Authors Info & Affiliations
The Open Biomarkers Journal 20 Dec 2021 DOI: 10.2174/1875318302111010115

Abstract

Background:

Many studies have explored the potential roles of long non-coding RNAs (lncRNAs) in urological cancer (UC) progression. The clinical outcome and prognosis of UCs remain weak. Therefore, finding clinical prognostic markers is needed to improve therapeutic potential.

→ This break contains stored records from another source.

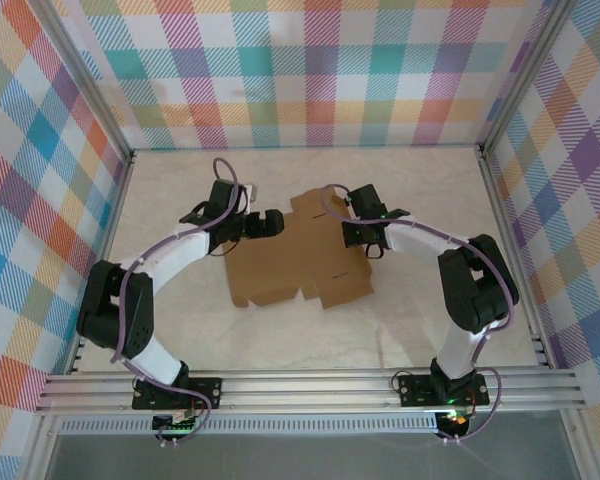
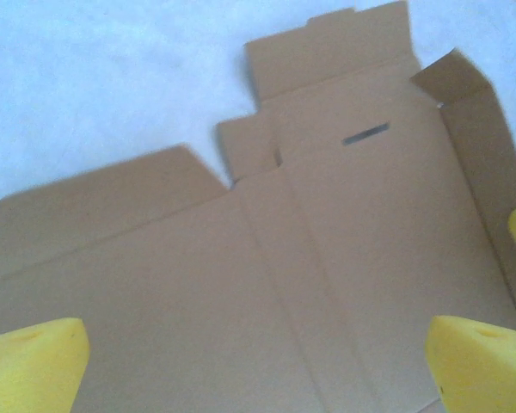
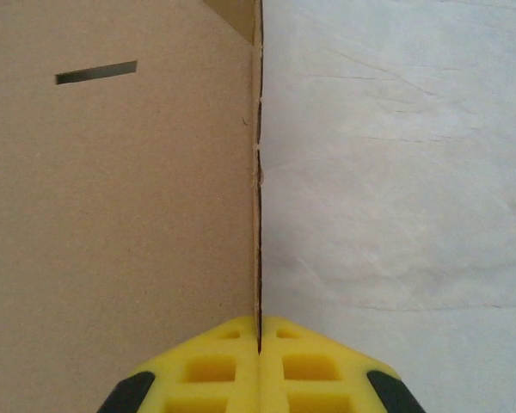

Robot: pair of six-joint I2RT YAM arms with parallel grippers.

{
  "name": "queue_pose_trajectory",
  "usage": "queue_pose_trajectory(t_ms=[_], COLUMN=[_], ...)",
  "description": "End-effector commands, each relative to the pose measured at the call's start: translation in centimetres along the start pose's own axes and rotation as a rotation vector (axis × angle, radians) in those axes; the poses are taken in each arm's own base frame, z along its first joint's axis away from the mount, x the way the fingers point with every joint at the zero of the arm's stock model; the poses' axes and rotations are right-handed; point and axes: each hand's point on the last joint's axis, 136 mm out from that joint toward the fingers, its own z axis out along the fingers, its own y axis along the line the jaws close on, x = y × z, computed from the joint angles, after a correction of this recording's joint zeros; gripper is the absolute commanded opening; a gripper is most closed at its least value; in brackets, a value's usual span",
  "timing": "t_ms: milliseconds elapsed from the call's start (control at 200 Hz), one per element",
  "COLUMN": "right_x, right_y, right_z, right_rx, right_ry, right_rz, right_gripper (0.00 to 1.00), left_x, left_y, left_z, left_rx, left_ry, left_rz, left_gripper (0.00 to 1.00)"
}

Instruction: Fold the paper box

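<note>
A flat brown die-cut cardboard sheet is laid at the centre of the top view. Its raised flap is pinched edge-on by the right gripper. The left gripper is held spread wide above the sheet.

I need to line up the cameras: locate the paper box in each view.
Top external: paper box, centre of the picture.
Left wrist: centre and bottom, under the open left gripper.
Right wrist: left half, its upright flap pinched by the right gripper.
Shared landmark: the dark slot, in both wrist views.
</note>
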Motion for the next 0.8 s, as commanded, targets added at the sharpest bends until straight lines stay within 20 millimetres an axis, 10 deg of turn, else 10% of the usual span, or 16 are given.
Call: queue_pose_trajectory(t_ms=[0,430,795], right_x=[-0.9,-1.0,-1.0], right_y=[2.5,2.1,0.1], right_z=[-0.9,-1.6,-1.3], right_rx=[-0.139,-0.284,-0.123], right_ry=[-0.026,-0.045,-0.030], right_rz=[-0.017,0.051,0.018], right_gripper=[0.00,0.00,0.00], left_x=[-2.2,-5.2,-8.5], left_y=[-0.6,-6.1,-8.6], left_z=[1.3,4.4,7.9], left_rx=[0.017,0.307,0.180], left_ry=[0.003,0.005,0.159], left_rz=[0.053,0.262,-0.115], left_gripper=[1.00,0.88,0.80])
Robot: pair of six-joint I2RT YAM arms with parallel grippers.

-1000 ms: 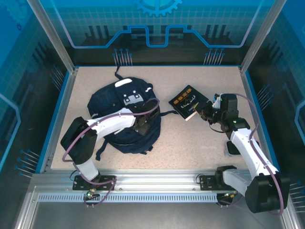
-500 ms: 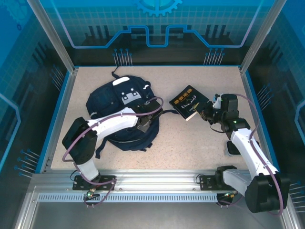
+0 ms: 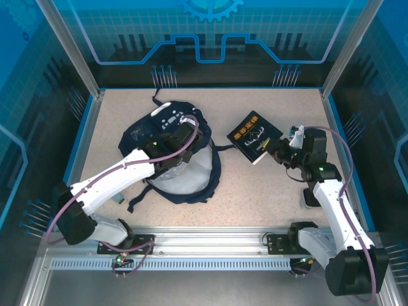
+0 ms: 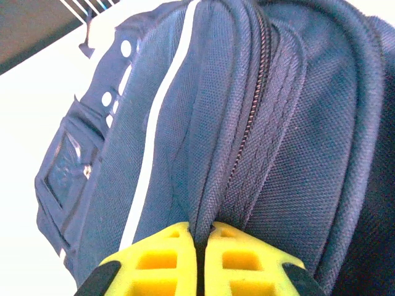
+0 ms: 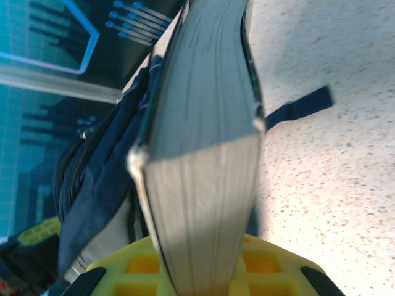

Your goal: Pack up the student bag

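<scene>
Left jaws: your left gripper (image 4: 200, 239) has its yellow fingers pressed together on a fold of fabric beside the zip of the student bag (image 3: 141, 132).
Right jaws: your right gripper (image 3: 281, 152) pinches the book (image 3: 254, 135) at its near-right edge. The page block stands on edge between the fingers.
Table (image 3: 255, 191): speckled beige with a blue rim. You have open surface along the near edge and in the far-right corner.
Student bag: it lies on the left half of the table, patch end toward the far rim and clear of the left rim. Its mouth gapes, showing pale lining.
Book: dark cover with gold lettering, tilted, right of the bag with a narrow bare strip between them. It is apart from the right rim.
Strap (image 5: 302, 102): the dark end lies flat on the table beside the book.
</scene>
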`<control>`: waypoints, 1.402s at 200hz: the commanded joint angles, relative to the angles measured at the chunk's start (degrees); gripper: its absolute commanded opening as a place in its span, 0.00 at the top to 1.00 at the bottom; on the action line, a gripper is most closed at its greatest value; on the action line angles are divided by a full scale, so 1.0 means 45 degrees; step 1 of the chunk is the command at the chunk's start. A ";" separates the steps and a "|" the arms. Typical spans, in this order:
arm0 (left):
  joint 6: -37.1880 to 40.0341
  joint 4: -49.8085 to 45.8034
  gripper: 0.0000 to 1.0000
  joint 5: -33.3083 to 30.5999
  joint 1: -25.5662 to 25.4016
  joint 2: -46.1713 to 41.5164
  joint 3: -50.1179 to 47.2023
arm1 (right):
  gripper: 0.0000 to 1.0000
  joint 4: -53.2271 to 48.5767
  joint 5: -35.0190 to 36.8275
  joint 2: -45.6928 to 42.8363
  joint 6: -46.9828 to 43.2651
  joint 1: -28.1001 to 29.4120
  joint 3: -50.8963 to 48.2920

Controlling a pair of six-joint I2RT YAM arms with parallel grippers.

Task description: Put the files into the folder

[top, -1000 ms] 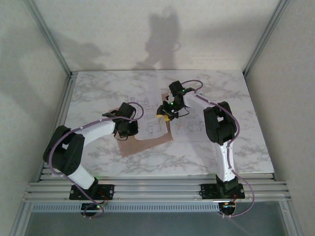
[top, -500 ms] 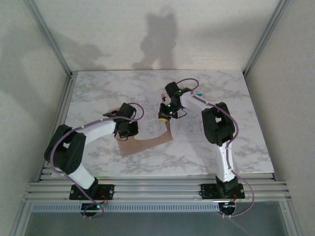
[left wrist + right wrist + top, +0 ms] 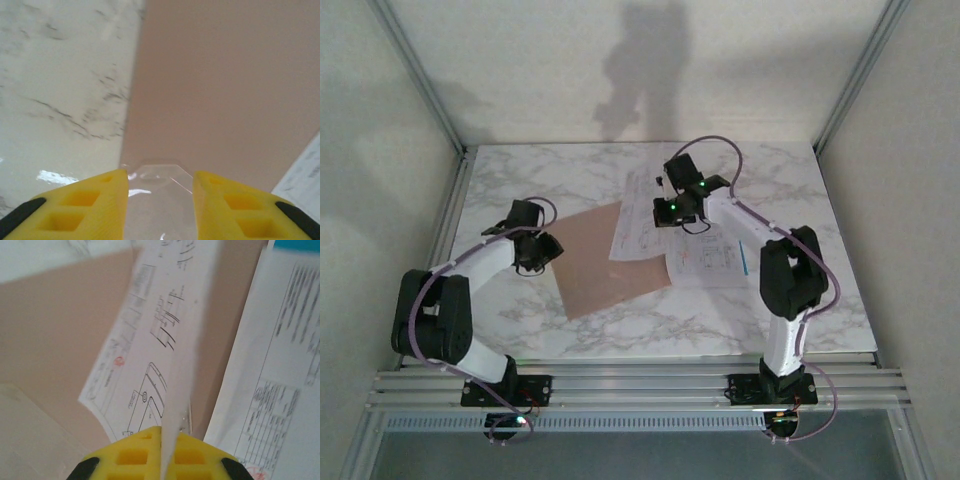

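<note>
**Two to go, none tucked in yet**

I count two files (image 3: 650,228) on my screens, and I judge that neither one is inside the folder (image 3: 600,272) yet. So the job looks like it has only just started.

The folder lies flat on the counter (image 3: 520,180), near the middle. I cannot tell if it is open or closed.

My right claw (image 3: 665,212) is pinched tight on the near edge of the held sheet (image 3: 635,225). In the right wrist view the paper runs edge-on between the yellow fingers (image 3: 130,455) and bends up and away over the folder's right side. I cannot tell if the far end touches the card.

The second sheet (image 3: 715,258) lies flat on the counter, just beside the folder's right edge. It has a blue strip (image 3: 295,244) along its far end.

My left claw (image 3: 535,250) sits at the folder's left edge. Its fingers are apart, and I see no paper or card between them.

What is left, I think: get the held sheet inside the folder, then do the same with the second one.

As for writing, both sheets have black words and line drawings, and each has a small red mark. The letters are too small and fuzzy for me to read. I see no brand names.
</note>
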 commanded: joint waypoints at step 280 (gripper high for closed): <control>-0.0097 0.1622 0.94 0.1498 -0.0316 0.4468 0.3008 | 1.00 0.6669 -0.3002 -0.3059 -0.4462 0.0950 -0.5522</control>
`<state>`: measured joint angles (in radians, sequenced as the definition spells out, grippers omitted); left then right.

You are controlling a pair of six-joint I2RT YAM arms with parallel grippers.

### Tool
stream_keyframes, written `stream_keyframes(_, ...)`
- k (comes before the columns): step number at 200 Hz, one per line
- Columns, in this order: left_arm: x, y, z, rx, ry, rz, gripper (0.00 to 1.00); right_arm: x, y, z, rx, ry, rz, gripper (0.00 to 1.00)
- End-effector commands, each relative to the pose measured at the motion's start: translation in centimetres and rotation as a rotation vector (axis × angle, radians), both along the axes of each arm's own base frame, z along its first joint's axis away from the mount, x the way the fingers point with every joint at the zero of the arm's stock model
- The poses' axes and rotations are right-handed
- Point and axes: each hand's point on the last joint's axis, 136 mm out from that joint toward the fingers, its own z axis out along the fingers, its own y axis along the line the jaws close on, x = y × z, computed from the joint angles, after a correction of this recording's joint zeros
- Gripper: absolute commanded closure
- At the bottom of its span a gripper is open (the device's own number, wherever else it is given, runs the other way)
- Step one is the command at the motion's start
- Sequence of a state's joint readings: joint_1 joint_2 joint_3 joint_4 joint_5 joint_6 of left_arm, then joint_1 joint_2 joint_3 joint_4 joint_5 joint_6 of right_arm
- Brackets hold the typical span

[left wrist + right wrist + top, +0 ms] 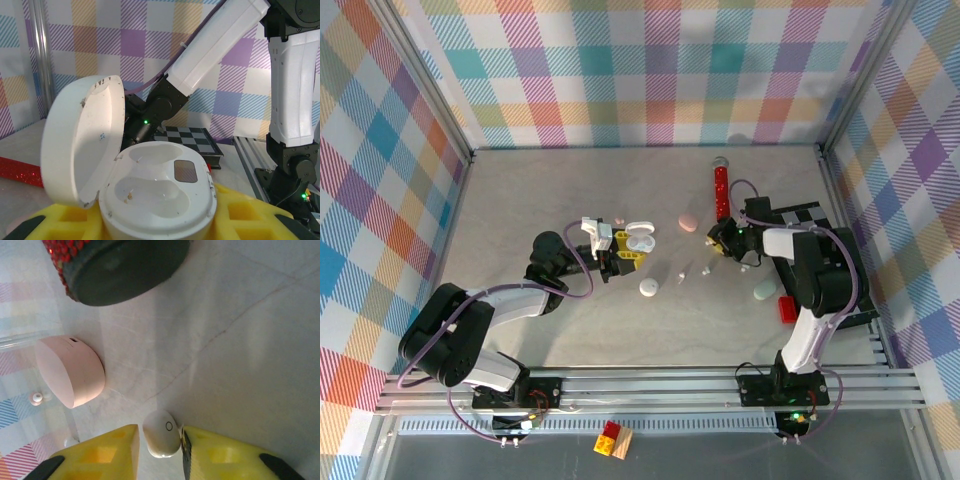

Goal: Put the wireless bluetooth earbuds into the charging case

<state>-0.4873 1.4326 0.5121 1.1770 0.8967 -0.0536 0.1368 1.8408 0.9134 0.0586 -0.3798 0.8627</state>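
Note:
The white charging case stands with its lid flipped up and both wells empty, and my left gripper is shut on its base. From above, that case sits left of the table's middle in the left gripper. A small white earbud lies on the table between the yellow fingers of my right gripper. The jaws have closed in to about its width, and the right finger touches it. Two more earbuds lie loose between the two arms. The right gripper hovers low, just beyond them.
A closed pink case lies left of the right gripper, with the red glitter cylinder just beyond it. In the top view a closed white case, a pale green case, a red block and a checkerboard lie around.

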Motion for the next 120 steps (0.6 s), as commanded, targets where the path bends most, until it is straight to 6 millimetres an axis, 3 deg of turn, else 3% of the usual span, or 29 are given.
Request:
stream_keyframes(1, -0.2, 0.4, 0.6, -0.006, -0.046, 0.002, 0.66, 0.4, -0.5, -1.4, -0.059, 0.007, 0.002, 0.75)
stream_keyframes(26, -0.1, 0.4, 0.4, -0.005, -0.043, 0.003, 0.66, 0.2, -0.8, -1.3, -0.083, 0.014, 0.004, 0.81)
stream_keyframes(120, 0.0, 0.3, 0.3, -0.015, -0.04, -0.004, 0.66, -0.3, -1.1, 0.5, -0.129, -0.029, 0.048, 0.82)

The aim of this study was to consider the possible association between the lncRNAs expression with the survival time and clinical outcomes in patients with UC.

Methods:

A literature search was performed in several related databases to find eligible English papers published before 9 February 2021. Hazard ratios (HRs) with 95% CI were calculated to investigate the association between lncRNAs expression and overall survival in patients with UC.

Results:

A total of 46 studies, including 39 lncRNAs were identified. Results indicated that lncRNAs expression was significantly correlated with poor overall survival (OS) outcome in patients with UCs (HR: 1.923, 95% CI: 1.448-2.554, P<0.001). Also, we divided included studies into up-regulated and down-regulated subgroups according to lncRNAs expression. The results indicated a significant association with poor OS outcomes in both up-regulated (HR=2.546, 95% CI: 1.896-3.41, P<0.001) and down-regulated (HR=0.33, 95% CI: 0.22-0.49, P<0.001). Moreover, expression of lncRNAs was significantly associated with lymph node metastasis (LNM) (OR=0.25, 95% CI: 0.13-0.47, P<0.001)

Conclusion:

Abnormal expression of various lncRNAs is a potential novel marker for predicting the clinical outcomes of urological tumors.

Keywords: Long non-coding RNAs, Urological cancer, Prognosis, Meta-analysis, Diagnosis, Urological tumors.

1. INTRODUCTION

Urological Cancers (UCs) comprise approximately 1.5 percent of all malignancies and 12% of cancer-related deaths around the world. The incidences of UCs are the most common in the western world compared to Asian countries [1]. Prostate cancer, renal cell carcinoma, bladder, and testis are most commonly defined as urological malignancies. Among all tumor types related to the urological system, Prostate Cancer (PC) is the most prevalent and the third most common cause of cancer death in men [2]. The prevalence increases with age and these malignancies are the main source of morbidity and mortality in men over forty years old [3]. Despite the development of treatment for UCs, clinical outcome and prognosis remain weak and useful biomarkers to estimate prognosis and early diagnosis can increase the survival time and help optimal treatment of patients.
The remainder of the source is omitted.